→ Problem description:
Among the entries below, find the line with "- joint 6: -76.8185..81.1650", then quote it and each following line up to and including the line with "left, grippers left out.", and nothing else.

[Collection entries]
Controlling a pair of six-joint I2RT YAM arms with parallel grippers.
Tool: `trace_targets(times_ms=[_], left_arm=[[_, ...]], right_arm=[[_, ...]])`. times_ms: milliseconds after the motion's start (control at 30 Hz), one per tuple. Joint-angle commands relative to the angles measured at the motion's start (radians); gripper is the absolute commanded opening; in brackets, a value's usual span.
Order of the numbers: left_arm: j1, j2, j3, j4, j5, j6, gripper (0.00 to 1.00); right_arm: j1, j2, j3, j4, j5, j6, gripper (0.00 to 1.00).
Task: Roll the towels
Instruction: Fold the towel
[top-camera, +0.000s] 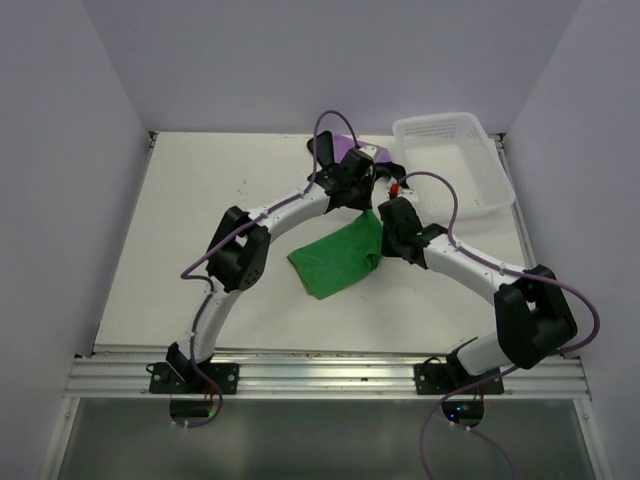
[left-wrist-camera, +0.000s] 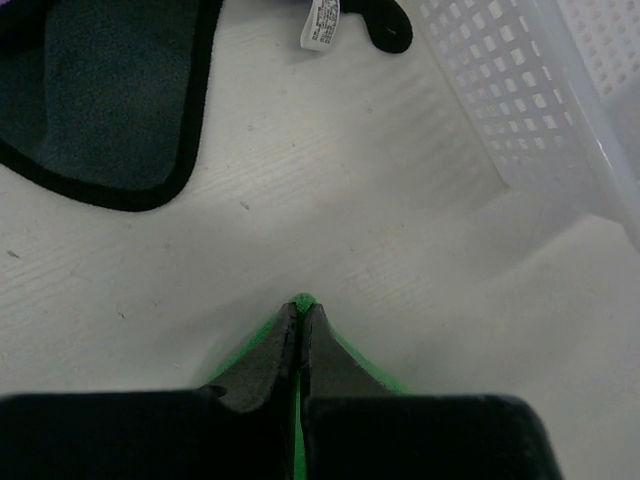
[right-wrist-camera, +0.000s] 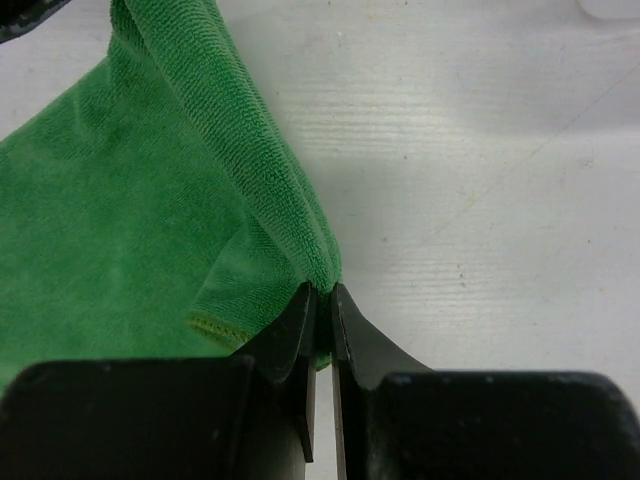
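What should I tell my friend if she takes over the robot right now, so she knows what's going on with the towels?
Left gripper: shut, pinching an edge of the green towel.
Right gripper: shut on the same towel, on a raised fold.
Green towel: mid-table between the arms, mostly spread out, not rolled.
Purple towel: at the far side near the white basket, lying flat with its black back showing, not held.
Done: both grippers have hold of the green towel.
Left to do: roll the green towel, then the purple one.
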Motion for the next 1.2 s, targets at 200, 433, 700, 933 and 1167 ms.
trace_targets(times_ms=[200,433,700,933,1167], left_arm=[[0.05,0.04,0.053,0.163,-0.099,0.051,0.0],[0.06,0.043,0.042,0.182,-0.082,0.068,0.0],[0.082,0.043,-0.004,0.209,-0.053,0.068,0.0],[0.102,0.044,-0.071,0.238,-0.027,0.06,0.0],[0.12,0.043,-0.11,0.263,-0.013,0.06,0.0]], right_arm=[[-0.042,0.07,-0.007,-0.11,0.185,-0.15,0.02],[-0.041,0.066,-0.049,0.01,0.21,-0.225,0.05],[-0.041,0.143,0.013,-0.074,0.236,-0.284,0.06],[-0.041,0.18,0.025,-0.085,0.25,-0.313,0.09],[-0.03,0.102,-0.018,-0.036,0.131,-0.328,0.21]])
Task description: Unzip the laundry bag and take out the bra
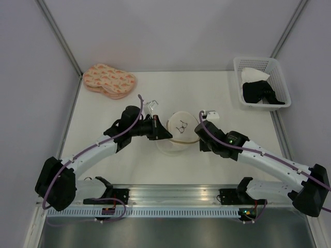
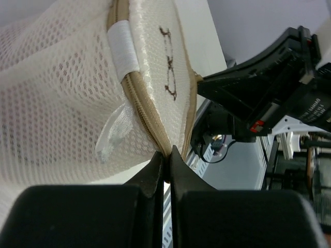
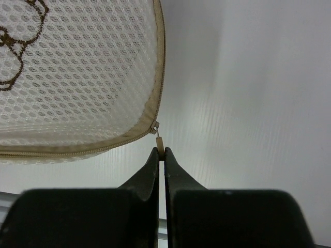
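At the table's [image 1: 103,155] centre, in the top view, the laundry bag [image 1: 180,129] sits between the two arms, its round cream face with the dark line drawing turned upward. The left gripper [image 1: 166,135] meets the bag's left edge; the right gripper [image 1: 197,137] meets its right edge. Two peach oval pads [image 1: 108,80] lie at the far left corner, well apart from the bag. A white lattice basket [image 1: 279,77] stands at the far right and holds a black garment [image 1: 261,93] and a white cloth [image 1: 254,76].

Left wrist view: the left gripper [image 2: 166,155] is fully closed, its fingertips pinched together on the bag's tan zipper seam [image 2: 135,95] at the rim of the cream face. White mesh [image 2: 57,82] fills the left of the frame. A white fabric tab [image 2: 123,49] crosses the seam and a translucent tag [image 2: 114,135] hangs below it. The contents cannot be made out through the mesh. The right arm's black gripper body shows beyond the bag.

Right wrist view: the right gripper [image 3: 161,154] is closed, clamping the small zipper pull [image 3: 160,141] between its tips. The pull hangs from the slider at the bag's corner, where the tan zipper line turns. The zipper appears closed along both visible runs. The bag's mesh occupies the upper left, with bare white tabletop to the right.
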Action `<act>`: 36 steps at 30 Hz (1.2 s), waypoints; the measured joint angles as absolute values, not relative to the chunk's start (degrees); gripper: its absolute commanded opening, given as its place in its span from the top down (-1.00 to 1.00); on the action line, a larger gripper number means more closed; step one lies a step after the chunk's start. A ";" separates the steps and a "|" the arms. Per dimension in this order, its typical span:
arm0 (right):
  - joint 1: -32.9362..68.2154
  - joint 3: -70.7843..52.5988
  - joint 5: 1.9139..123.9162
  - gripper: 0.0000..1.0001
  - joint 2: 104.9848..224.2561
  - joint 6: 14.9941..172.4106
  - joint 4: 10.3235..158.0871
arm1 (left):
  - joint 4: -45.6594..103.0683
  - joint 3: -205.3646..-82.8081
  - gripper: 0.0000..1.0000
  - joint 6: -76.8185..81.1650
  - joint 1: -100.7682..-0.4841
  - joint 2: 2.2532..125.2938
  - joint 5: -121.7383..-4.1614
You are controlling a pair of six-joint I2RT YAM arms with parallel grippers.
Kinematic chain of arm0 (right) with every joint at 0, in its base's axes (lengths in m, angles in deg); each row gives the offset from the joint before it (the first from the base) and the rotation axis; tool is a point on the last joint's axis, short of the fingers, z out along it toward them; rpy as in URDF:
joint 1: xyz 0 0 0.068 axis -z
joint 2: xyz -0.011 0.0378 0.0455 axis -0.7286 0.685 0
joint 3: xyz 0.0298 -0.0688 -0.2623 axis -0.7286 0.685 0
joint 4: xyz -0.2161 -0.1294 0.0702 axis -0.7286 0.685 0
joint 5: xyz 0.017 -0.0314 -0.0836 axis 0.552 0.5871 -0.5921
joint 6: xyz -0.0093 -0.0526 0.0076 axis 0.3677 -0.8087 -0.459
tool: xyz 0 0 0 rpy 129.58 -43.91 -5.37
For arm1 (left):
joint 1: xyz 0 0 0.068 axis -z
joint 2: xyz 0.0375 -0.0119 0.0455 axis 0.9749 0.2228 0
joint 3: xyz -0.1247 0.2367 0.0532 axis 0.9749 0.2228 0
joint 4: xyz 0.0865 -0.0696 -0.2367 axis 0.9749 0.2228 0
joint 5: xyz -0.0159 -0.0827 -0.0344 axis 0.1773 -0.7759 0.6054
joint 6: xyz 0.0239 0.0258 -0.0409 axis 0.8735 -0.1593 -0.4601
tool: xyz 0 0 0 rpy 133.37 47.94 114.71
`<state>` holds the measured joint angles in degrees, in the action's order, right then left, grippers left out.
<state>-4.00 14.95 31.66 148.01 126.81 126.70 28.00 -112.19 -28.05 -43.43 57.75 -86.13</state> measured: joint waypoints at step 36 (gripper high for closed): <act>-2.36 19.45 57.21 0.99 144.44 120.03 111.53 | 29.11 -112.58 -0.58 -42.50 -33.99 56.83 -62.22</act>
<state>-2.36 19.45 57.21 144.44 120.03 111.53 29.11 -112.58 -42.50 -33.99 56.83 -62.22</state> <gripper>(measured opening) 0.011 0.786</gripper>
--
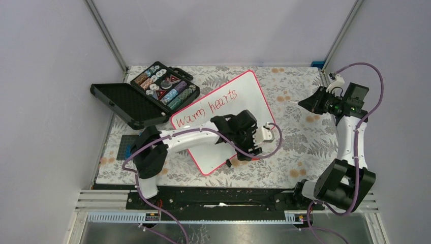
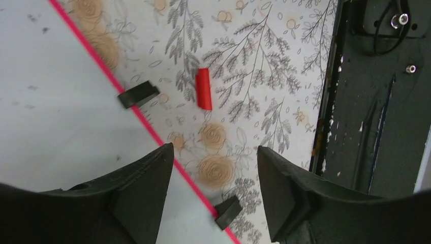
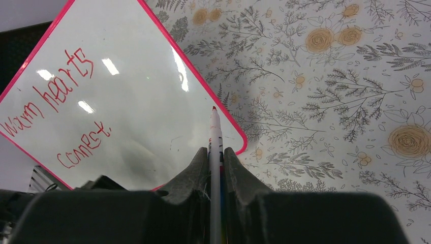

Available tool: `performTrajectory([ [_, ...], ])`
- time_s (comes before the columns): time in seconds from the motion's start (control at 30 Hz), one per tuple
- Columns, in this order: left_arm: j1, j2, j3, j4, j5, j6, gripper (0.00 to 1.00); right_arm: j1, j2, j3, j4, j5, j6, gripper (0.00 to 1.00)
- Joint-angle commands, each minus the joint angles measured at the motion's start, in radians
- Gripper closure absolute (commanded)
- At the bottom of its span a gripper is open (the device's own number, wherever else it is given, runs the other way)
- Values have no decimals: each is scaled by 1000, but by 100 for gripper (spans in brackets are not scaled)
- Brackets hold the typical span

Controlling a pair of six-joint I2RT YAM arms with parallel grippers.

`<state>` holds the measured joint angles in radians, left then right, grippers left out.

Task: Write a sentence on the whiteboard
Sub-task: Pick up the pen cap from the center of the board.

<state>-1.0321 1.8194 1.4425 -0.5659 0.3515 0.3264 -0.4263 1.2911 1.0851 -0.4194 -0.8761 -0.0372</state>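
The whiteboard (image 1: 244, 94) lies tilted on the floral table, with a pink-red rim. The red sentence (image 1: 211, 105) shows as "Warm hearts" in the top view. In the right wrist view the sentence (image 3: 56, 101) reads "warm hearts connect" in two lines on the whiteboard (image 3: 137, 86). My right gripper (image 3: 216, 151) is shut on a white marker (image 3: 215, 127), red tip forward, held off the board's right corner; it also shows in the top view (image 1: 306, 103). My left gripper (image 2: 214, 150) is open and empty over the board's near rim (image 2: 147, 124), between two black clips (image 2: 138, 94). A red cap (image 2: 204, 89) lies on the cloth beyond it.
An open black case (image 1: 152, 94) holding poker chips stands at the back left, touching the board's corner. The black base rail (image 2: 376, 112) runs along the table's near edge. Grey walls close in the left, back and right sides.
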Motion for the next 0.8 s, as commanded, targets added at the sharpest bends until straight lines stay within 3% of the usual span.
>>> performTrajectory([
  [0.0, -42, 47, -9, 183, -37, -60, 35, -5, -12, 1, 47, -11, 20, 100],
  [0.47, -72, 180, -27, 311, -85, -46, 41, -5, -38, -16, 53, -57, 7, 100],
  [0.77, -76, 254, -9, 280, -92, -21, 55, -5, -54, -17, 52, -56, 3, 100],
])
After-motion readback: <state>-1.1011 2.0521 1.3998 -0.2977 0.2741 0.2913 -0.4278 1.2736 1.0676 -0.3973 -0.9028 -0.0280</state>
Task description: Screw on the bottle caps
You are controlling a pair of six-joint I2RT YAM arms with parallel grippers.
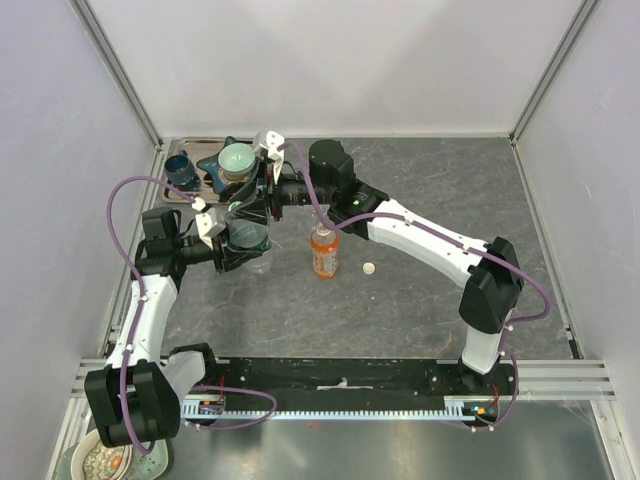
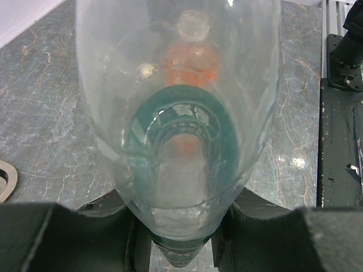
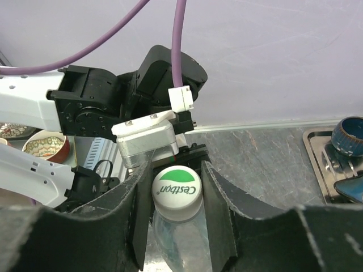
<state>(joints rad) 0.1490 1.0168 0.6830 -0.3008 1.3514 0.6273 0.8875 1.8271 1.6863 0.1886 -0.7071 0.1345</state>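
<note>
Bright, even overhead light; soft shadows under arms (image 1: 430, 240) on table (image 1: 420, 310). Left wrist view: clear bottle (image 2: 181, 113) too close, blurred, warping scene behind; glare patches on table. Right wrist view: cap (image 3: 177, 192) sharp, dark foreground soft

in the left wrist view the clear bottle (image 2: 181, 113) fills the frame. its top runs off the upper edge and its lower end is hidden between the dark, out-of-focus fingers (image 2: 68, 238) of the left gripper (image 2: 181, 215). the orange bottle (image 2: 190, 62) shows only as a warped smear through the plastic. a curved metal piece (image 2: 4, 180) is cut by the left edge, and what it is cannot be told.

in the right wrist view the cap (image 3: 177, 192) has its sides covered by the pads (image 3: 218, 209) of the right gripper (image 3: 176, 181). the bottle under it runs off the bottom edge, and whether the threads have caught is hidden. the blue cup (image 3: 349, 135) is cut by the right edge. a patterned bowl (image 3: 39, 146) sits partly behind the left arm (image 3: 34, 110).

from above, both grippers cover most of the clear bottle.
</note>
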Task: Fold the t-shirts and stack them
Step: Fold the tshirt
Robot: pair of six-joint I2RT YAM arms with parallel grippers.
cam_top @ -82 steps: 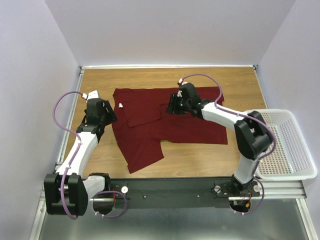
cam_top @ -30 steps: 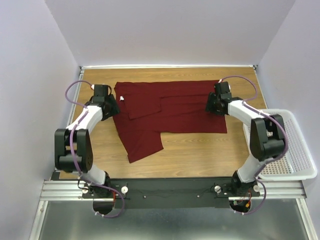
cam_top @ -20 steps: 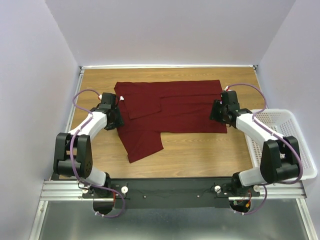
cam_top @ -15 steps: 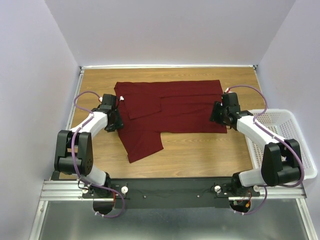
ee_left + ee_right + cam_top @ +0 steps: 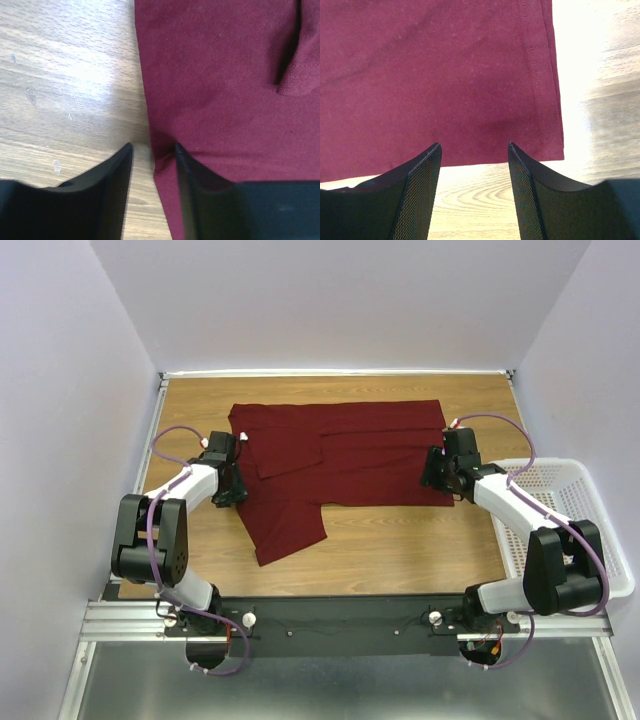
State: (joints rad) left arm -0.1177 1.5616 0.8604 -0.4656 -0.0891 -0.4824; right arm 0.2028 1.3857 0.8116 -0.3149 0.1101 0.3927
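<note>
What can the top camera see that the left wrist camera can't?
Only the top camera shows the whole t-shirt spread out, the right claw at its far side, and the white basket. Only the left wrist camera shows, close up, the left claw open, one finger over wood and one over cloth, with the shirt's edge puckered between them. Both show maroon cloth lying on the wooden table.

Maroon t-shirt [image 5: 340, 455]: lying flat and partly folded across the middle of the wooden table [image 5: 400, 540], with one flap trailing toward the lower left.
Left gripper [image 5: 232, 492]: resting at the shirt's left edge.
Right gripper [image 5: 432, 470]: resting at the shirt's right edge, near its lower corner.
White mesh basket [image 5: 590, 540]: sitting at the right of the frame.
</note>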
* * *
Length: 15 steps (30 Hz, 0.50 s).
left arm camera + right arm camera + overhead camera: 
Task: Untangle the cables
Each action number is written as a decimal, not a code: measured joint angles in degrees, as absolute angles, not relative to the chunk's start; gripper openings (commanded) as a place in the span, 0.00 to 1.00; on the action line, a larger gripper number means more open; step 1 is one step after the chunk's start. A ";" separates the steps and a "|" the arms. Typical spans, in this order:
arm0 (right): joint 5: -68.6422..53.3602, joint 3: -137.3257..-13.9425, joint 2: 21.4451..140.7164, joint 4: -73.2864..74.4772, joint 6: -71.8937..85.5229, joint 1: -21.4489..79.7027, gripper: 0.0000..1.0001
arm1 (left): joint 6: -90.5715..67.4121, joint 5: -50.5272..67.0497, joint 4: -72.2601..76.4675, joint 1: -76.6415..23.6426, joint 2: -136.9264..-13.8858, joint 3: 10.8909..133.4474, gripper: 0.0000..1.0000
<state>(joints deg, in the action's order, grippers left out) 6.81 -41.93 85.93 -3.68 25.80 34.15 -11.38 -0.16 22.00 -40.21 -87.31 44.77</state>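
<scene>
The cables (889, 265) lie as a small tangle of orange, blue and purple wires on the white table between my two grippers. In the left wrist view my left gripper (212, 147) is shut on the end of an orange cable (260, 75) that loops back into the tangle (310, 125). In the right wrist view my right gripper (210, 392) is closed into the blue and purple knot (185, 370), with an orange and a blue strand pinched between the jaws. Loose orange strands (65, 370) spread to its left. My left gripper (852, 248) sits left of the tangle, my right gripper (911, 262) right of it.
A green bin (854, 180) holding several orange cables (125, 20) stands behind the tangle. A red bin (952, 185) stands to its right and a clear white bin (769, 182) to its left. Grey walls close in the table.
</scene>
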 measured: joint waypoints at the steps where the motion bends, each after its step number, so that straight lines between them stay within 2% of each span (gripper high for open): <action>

→ Your solution:
  - joint 6: -76.8185..81.1650
  - joint 1: -100.7682..-0.4841
  - joint 2: 2.2532..125.2938
  - joint 5: -121.7383..-4.1614
You are controlling a pair of six-joint I2RT YAM arms with parallel grippers.
Kinematic chain of arm0 (right) with every joint at 0, in its base's axes (lengths in m, angles in deg); each row gives the offset from the joint before it (the first from the base) and the rotation axis; tool is a point on the last joint's axis, short of the fingers, z out along it toward them; rpy as in URDF:
joint 1: xyz 0 0 0.068 axis -z
joint 2: xyz -0.011 0.0378 0.0455 axis -0.7286 0.685 0
joint 3: xyz 0.0298 -0.0688 -0.2623 axis -0.7286 0.685 0
joint 4: xyz -0.2161 -0.1294 0.0702 axis -0.7286 0.685 0
joint 5: xyz 0.017 -0.0314 -0.0836 axis 0.552 0.5871 -0.5921
joint 6: xyz -0.0093 -0.0526 0.0076 axis 0.3677 -0.8087 -0.459
tool: xyz 0 0 0 rpy 129.58 -43.91 -5.37
For arm1 (left):
joint 1: xyz 0 0 0.068 axis -z
joint 2: xyz 0.0375 -0.0119 0.0455 axis 0.9749 0.2228 0
joint 3: xyz -0.1247 0.2367 0.0532 axis 0.9749 0.2228 0
joint 4: xyz 0.0865 -0.0696 -0.2367 axis 0.9749 0.2228 0
joint 5: xyz -0.0159 -0.0827 -0.0344 axis 0.1773 -0.7759 0.6054
joint 6: xyz 0.0239 0.0258 -0.0409 axis 0.8735 -0.1593 -0.4601
tool: xyz 0 0 0 rpy 133.37 47.94 114.71
`<state>` holds the measured joint angles in degrees, in the action's order, right then left, grippers left out.

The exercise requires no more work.